The species complex E. affinis has been the focus of intense ecological and evolutionary interest because of its extraordinary ability to invade a wide range of salinities on ecological time scales [9–12]. This copepod has the rare ability for an invertebrate to cross salinity boundaries ranging from hypersaline to completely freshwater habitats [9,13–15]. Within a few decades, saline populations of this species complex have invaded freshwater habitats multiple times independently on three continents through human activity [9,16,17]. For instance, with the opening of the St. Lawrence Seaway, estuarine populations of the Atlantic clade of the E. affinis complex (also known as Eurytemora carolleeae) [18] were introduced into the North American Great Lakes from saline estuarine populations ∼ 65 years ago, starting with Lake Ontario in 1958 and reaching Lake Superior by 1972 [9,19]. Likewise, populations of the Gulf clade of the E. affinis complex spread rapidly from the Gulf of Mexico into inland freshwater reservoirs and lakes throughout the Mississippi drainage system over a time period of ∼ 80 years [9,17]. Additionally, a European E. affinis population survived the transformation of a saltwater bay in the Netherlands into freshwater lakes (IJsselmeer and Markemeer) over a period of six years [9,20]. These freshwater introductions by saline E. affinis complex populations were accompanied by the rapid evolution of freshwater tolerance, along with evolutionary changes in life history and ion regulatory function [13,14,21–25]. Natural selection experiments in the laboratory revealed that this rapid freshwater adaptation could occur within 6–10 generations [13,21,26].

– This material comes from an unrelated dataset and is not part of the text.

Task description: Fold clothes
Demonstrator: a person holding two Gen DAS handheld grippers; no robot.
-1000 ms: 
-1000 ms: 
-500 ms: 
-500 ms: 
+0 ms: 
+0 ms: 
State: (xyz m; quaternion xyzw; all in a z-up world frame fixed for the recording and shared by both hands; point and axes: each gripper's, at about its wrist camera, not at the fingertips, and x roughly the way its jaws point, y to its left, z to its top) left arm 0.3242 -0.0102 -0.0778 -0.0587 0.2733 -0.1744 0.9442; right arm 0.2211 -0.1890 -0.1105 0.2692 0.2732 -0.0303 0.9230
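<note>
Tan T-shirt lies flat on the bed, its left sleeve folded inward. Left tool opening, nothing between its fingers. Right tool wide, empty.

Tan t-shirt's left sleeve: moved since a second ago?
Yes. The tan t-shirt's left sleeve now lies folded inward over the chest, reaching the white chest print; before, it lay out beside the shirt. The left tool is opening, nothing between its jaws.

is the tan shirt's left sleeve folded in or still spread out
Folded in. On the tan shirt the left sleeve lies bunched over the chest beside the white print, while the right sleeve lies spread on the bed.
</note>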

Across these independent evolutionary transitions to novel salinities, natural selection has repeatedly acted on ion transport-related genes in the E. affinis complex populations [15,21,24]. Multiple prior studies have found that ion transport-related genes form the largest functional category under selection during salinity change [16,22,24,26]. We found that the same loci (and alleles) are targets of natural selection across salinity gradients in wild populations on different continents and in replicate selection lines in the laboratory [16,26]. In addition, these same ion transport-related genes show coordinated evolutionary shifts in gene expression between saline and freshwater populations [22]. Most notably, parallel selection acting on the same alleles might be driven by positive synergistic epistasis among beneficial alleles and selection on standing genetic variation in the native range populations [16,26,27]. These results suggest that in response to salinity change, a set of cooperating ion transporters undergoes selection and evolves together as a unit.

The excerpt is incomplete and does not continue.